**Work to be completed**.
Exact repetition of the data is the whole task.

*** Block opens ***

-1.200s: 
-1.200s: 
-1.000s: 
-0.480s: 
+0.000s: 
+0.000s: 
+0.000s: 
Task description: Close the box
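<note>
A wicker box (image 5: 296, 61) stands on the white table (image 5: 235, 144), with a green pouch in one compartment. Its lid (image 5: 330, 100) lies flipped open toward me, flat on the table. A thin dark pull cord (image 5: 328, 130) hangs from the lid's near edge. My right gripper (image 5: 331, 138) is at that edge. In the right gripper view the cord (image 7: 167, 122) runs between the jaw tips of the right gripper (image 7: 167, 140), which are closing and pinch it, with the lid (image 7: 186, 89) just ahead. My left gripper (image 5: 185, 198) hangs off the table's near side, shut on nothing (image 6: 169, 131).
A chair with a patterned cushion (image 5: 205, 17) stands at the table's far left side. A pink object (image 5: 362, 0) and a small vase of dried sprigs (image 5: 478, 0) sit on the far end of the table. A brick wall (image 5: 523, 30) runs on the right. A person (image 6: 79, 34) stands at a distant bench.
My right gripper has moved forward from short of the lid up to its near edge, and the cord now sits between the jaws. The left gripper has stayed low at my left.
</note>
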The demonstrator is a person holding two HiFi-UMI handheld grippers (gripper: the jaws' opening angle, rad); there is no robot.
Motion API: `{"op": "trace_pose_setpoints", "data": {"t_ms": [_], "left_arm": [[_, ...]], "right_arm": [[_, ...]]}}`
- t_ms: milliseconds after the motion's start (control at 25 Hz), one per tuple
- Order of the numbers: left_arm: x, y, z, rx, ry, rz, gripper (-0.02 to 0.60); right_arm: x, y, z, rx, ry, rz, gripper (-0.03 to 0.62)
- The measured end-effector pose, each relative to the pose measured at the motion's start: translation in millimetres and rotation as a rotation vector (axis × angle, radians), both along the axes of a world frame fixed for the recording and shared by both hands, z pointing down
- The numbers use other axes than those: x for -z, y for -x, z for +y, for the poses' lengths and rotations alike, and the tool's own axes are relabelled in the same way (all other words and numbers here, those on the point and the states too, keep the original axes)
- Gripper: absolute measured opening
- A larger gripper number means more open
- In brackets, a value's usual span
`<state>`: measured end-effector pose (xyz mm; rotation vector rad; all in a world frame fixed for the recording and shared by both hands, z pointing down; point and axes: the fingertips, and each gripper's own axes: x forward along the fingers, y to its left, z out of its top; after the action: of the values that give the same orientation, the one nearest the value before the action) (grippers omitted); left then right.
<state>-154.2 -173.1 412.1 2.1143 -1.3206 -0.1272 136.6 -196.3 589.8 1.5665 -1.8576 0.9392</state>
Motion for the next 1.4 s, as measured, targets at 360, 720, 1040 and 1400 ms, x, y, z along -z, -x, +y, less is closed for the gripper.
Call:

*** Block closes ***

**Answer to this exercise**.
-1.200s: 
-1.200s: 
-1.000s: 
-0.480s: 
+0.000s: 
+0.000s: 
+0.000s: 
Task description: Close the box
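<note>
A wicker box (image 5: 296, 61) stands on the white table (image 5: 235, 144), with a green pouch in one compartment. Its lid (image 5: 330, 100) lies flipped open toward me, flat on the table. A thin dark pull cord (image 5: 328, 130) hangs from the lid's near edge. My right gripper (image 5: 331, 138) is at that edge. In the right gripper view the cord (image 7: 167, 122) runs between the jaw tips of the right gripper (image 7: 167, 140), which are closing and pinch it, with the lid (image 7: 186, 89) just ahead. My left gripper (image 5: 185, 198) hangs off the table's near side, shut on nothing (image 6: 169, 131).
A chair with a patterned cushion (image 5: 205, 17) stands at the table's far left side. A pink object (image 5: 362, 0) and a small vase of dried sprigs (image 5: 478, 0) sit on the far end of the table. A brick wall (image 5: 523, 30) runs on the right. A person (image 6: 79, 34) stands at a distant bench.
My right gripper has moved forward from short of the lid up to its near edge, and the cord now sits between the jaws. The left gripper has stayed low at my left.
</note>
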The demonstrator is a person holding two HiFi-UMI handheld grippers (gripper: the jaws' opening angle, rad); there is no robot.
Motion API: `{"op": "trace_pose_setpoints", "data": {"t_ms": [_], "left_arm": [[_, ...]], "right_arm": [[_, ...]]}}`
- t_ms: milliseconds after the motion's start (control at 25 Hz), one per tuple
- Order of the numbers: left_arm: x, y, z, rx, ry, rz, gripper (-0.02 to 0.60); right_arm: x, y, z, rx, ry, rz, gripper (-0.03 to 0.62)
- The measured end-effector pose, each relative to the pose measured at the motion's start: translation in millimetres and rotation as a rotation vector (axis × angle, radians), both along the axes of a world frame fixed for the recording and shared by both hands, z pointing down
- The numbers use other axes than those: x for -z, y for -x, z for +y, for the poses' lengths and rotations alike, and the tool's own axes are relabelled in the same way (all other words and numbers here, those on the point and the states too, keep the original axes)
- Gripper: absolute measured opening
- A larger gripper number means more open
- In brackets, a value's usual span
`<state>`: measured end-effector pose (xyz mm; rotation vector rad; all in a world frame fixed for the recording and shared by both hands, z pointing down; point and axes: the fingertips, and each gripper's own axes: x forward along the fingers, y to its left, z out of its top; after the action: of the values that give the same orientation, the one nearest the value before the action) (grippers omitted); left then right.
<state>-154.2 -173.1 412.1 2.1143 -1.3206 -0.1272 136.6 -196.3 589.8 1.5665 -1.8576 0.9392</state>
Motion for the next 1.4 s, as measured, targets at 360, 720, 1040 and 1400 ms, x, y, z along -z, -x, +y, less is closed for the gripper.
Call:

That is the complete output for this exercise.